I wonder if type annotations on plain JS could be the way to go. Lint, but don’t compile. This should work seamlessly with NPM modules etc.
Even with such a system I am sure DHH might still want to forego and that is fair enough. But a little sprinkling of simple types such as “this is a string” goes a long way towards documenting the code.
He basically had this option, and it's the way that Rich Harris and the Svelte team went a few months back by adopting JSDoc, and honestly his reasoning for dropping typescript in favor of another typing system is pretty sound and did result in clear benefits for both users and maintainers.
DHH has something specific against types in general which I really don't understand. And that's fine, I'm happy to let him and 37 signals do whatever they want. I probably won't be super duper interested in applying to work on basecamp/hey, but that's his choice and I'm sure there are devs there who do prefer it. It sounds like they've been doing it for a while.
But this is an open source project with users and contributors outside the company. It absolutely can and will impact those people. Types supercharge your IDE with better linking, docs, and error detection. It will be harder to work on and around this project, and many current open PRs now will need to be refactored, and the way people build things will need to change.

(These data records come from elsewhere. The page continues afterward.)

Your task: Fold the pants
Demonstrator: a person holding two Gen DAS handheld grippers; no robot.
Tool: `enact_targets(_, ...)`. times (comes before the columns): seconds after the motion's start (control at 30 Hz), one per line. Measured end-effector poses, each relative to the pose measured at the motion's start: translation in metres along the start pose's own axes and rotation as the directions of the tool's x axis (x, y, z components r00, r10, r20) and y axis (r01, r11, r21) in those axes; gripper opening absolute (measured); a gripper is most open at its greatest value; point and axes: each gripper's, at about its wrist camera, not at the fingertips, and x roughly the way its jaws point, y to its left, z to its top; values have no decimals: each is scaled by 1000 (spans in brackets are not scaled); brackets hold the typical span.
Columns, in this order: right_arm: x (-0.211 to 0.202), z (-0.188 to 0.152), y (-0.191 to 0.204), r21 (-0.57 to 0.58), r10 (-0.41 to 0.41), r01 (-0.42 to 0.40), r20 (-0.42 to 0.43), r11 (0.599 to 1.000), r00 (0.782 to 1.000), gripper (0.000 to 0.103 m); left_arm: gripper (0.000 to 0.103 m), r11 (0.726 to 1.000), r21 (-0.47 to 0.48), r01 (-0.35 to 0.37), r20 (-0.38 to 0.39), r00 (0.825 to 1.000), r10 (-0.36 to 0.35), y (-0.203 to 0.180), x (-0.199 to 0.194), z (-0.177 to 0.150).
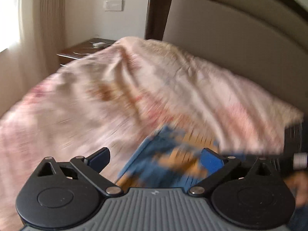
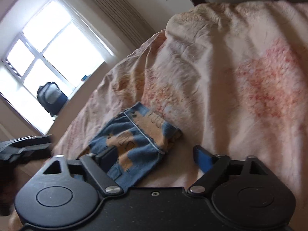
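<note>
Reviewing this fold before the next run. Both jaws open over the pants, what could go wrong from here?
1. The bedspread is rumpled right beside the pants, so shutting the right gripper could pinch bedding too.
2. The pants already look bunched; grabbing a thick stack could drag the fold apart.
3. The left wrist view is motion-blurred, so the left gripper may land off the hem.

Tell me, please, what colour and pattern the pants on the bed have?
The pants are blue with orange-tan patches, clearest in the right wrist view.

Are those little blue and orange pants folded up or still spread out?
Folded, it seems: the pants lie as a compact bundle on the bedspread, no legs stretched out. How neatly, cannot tell.
</note>
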Motion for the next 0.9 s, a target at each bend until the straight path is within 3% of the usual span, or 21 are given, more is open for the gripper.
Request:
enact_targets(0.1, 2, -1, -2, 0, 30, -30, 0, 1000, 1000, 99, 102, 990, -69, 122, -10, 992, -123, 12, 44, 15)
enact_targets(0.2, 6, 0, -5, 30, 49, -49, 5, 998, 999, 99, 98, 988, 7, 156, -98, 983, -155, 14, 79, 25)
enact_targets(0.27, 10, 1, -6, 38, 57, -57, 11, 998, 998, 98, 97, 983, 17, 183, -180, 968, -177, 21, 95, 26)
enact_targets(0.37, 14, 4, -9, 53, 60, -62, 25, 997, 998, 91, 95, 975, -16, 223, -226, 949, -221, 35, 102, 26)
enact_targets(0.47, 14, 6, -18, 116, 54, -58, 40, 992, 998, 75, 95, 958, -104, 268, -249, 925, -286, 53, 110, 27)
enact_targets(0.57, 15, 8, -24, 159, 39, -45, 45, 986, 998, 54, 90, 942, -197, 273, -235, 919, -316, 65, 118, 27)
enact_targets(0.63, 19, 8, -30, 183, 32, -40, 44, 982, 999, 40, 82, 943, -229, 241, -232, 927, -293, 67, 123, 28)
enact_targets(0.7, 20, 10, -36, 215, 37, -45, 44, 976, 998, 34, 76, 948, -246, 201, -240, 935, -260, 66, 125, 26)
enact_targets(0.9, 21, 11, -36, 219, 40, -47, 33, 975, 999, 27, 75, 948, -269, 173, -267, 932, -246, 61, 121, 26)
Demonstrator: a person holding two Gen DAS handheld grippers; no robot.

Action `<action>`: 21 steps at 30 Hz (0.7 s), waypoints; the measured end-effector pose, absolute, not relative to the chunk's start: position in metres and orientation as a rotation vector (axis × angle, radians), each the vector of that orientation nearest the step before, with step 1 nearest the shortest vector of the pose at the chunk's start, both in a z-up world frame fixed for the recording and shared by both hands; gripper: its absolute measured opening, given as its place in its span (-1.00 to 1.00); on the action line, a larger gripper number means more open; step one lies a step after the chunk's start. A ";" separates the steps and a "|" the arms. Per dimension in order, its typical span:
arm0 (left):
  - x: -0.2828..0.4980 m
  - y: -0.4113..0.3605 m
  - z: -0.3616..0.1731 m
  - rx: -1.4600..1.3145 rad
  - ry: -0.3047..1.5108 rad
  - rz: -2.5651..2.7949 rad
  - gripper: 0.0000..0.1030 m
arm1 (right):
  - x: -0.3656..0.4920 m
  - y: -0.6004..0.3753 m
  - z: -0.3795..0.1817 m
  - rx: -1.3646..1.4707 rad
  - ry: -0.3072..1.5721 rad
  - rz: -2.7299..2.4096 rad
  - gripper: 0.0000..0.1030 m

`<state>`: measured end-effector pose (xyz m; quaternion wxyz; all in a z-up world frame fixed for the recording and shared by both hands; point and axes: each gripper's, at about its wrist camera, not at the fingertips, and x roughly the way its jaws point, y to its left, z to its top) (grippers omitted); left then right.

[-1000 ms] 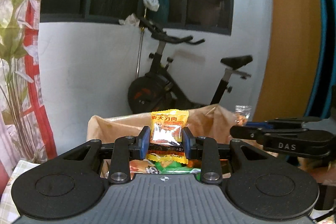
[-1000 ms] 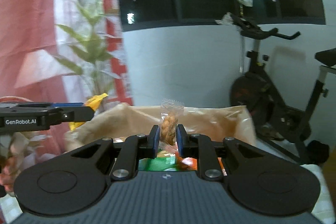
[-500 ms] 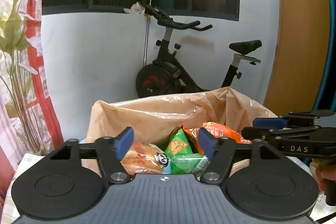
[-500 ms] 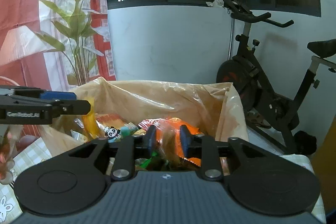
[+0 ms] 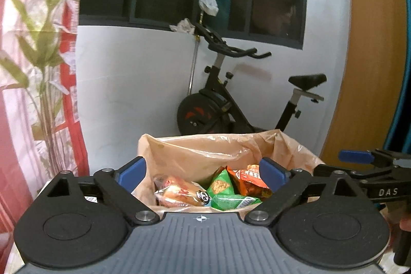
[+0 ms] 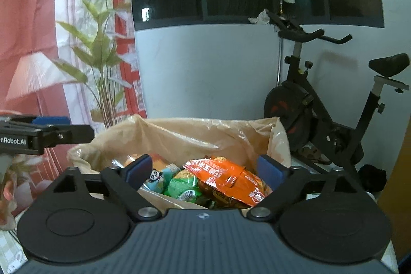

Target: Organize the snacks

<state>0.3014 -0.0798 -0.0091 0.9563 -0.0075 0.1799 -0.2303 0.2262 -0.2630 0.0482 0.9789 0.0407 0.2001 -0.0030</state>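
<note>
Left wrist view: the left gripper is seen with its blue-padded fingers spread wide, having just been opening, and nothing is held between them. Beyond the fingers, a bin lined with a tan plastic bag is seen, and the snacks are lying inside it: a pale packet with a panda print, two green packets and an orange-red packet, all piled together and touching. The right gripper is seen at the right edge, beside the bag's rim.

From the right wrist view, the right gripper is likewise shown with its fingers parted wide, having just been opening, with nothing pinched between them. The same bag is seen just ahead, and the orange-red packet is lying on top of the pile, with a green packet and the panda-print packet to its left. The left gripper is seen at the left edge, near the bag's rim.

An exercise bike is parked against the white wall behind the bag, and a leaf-patterned curtain is hung to the left.
</note>
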 end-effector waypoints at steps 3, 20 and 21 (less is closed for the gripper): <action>0.290 -0.070 -0.002 -0.046 0.368 -0.451 0.91 | 0.215 -0.256 0.059 0.085 0.382 -0.034 0.97; 0.209 -0.042 0.012 0.023 0.391 -0.233 0.93 | 0.143 -0.219 0.086 0.117 0.357 -0.030 1.00; 0.204 -0.041 0.013 0.030 0.386 -0.229 0.93 | 0.140 -0.218 0.086 0.121 0.363 -0.032 1.00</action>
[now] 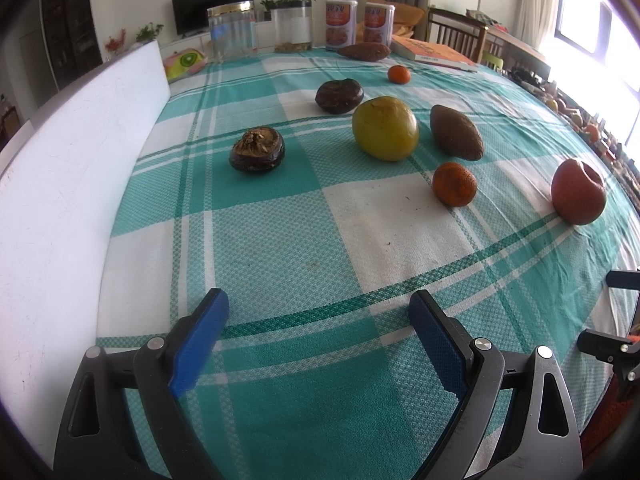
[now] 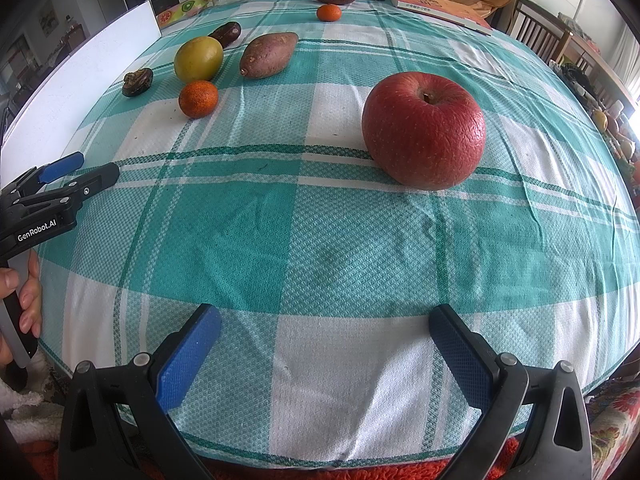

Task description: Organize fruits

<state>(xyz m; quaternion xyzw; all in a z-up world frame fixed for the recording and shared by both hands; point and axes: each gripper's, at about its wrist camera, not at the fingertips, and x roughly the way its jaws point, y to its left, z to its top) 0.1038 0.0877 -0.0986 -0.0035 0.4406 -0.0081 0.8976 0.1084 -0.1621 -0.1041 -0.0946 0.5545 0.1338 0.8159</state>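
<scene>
A red apple (image 2: pixel 424 130) sits on the checked tablecloth ahead of my open, empty right gripper (image 2: pixel 325 320); it shows at the right in the left wrist view (image 1: pixel 578 192). A yellow-green fruit (image 1: pixel 385 128) (image 2: pixel 198 58), a near tangerine (image 1: pixel 454 183) (image 2: pixel 198 99), a far tangerine (image 1: pixel 399 74) (image 2: pixel 329 12), two sweet potatoes (image 1: pixel 456 132) (image 1: pixel 363 51) and two dark shrivelled fruits (image 1: pixel 257 149) (image 1: pixel 339 96) lie further out. My left gripper (image 1: pixel 319 306) is open and empty, also seen at the left edge of the right wrist view (image 2: pixel 82 168).
A white board (image 1: pixel 68 168) stands along the table's left side. Jars (image 1: pixel 233 32), two tins (image 1: pixel 341 25), a book (image 1: pixel 434 53) and a fruit-print pouch (image 1: pixel 184 62) line the far edge. Chairs (image 1: pixel 456 34) stand beyond.
</scene>
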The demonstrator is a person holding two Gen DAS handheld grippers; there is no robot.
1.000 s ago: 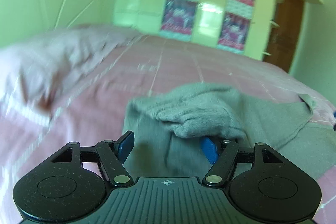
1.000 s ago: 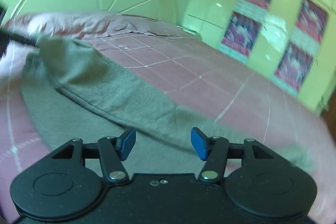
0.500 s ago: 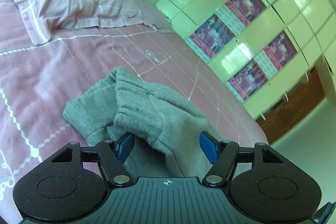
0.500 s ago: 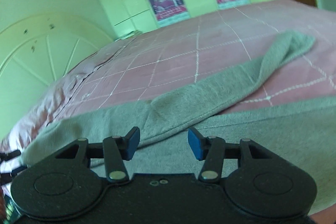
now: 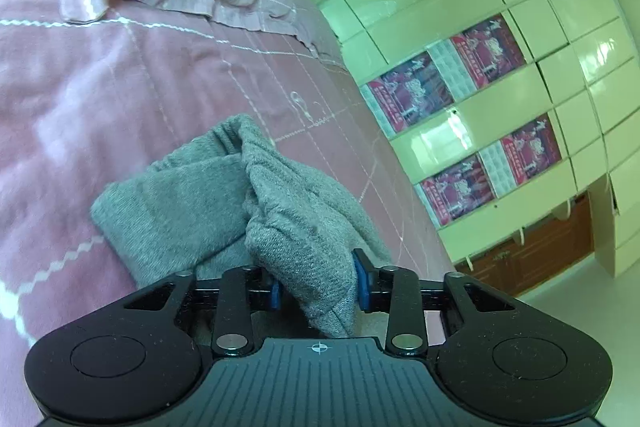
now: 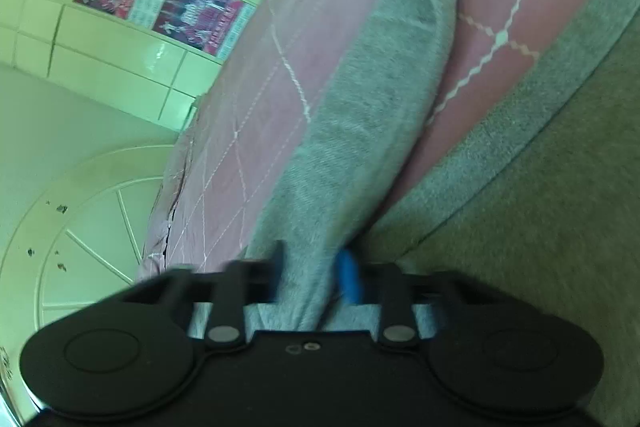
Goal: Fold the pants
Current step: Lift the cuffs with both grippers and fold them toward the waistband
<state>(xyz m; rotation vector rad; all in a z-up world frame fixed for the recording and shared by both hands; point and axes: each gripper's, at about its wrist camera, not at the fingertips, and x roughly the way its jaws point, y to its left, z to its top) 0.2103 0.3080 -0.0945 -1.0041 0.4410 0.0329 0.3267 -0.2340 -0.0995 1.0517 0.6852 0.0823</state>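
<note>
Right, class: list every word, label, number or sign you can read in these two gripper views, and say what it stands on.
No text can be read.
Red-and-white posters on the pale green cupboard doors: print too small and blurred.
The same posters in the right wrist view: blurred.
Grey knitted pants, pink quilted bedspread: no label or writing, only white stitched lines.
Black left gripper: a small crosshair mark, no words.

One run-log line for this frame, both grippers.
phase: grasp | left gripper: just closed on grey pants | right gripper: just closed on pants edge | surface: pink bedspread
</note>
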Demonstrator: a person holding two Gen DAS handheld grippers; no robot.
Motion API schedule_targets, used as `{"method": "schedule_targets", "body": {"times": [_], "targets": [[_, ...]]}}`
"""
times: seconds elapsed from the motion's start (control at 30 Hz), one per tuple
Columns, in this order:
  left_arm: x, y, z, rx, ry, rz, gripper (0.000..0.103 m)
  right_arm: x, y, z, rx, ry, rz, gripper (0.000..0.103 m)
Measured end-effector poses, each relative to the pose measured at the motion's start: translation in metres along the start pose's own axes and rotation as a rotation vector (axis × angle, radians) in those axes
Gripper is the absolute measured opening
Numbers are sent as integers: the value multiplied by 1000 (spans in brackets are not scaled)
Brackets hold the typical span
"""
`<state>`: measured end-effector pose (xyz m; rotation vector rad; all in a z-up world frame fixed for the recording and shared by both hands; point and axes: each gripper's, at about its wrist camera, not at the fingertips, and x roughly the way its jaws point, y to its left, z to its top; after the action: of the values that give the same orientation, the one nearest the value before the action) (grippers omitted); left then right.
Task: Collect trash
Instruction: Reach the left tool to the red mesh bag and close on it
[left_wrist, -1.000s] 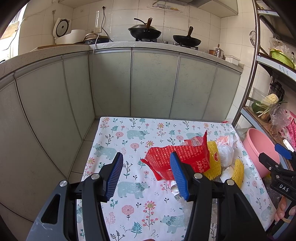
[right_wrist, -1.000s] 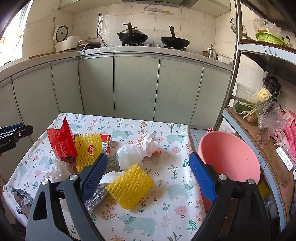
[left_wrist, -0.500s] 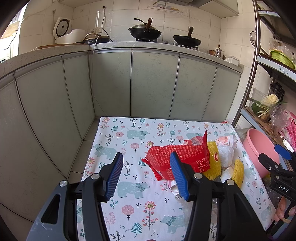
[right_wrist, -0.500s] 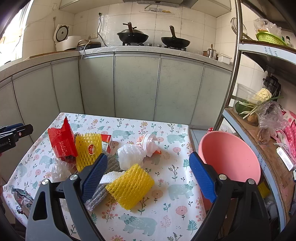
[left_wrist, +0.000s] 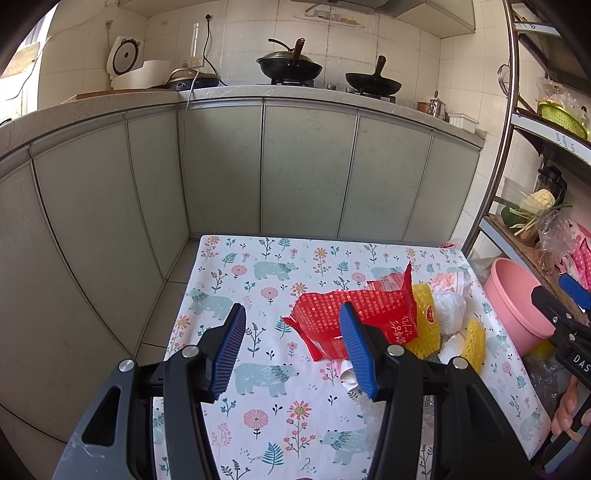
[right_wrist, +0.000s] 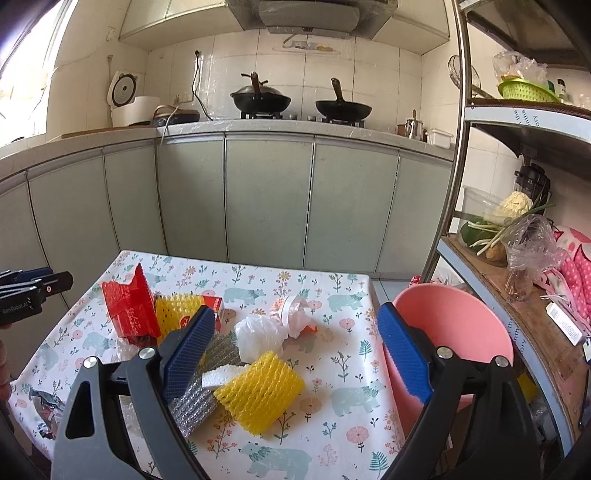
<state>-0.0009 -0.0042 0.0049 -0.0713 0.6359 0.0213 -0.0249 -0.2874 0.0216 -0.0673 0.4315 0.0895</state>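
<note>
Trash lies in a heap on a table with a floral bear cloth (left_wrist: 258, 280) (right_wrist: 343, 288). A torn red wrapper (left_wrist: 354, 314) (right_wrist: 127, 306) stands at the heap's left. Two yellow foam nets (right_wrist: 258, 391) (right_wrist: 173, 314), a white plastic bag (right_wrist: 258, 332), white foam (right_wrist: 221, 376) and a silvery pad (right_wrist: 207, 387) lie beside it. My left gripper (left_wrist: 291, 347) hovers open over the cloth, its right finger in front of the red wrapper. My right gripper (right_wrist: 295, 350) stands open above the near yellow net, holding nothing. A pink bucket (right_wrist: 450, 325) (left_wrist: 513, 302) stands off the table's right edge.
Grey-green kitchen cabinets (left_wrist: 306, 173) run behind and left of the table, with woks (right_wrist: 260, 99) on the counter. A metal shelf rack (right_wrist: 517, 258) with vegetables and bags stands at the right. Crumpled foil (right_wrist: 44, 406) lies at the cloth's near left corner.
The right wrist view has tilted up a little, so the table and trash sit lower in it. The left gripper has not moved. Both stay open.
</note>
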Motion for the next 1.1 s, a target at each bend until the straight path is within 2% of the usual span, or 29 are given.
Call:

And that wouldn't even be so bad if the proposal had come out more than a few hours before the merge. It's clear that no community engagement was even considered.
Nothing is stopping people from using JSDoc, your arguments here don't make any sense.
With ts-node or Deno there is no compile step you have to do yourself. For frontend, bundlers can be setup where it is pretty transparent.
I have found practically with ts-node or bundlers ... you can get knocked off the happy path, have problems, you need to fiddle with tsconfig.json and you need to spend ages in StackOverflow posts to fix it. This sometimes happen if you want to use a certain library, or doing a mass upgrade of a 2 year old project. I have no experience with Deno.
This. Pseudo-runtimes can't guarantee anything.
Are you doing full stack or backend development? On the browser a build step is needed anyways as you need transpilation to be able to use new ecmascript features, and you need a bundler for module management. Node is kept more up to date so I can see skipping compilation for that. I was already used to needing a build step before switching to typescript so it didn't matter much to me.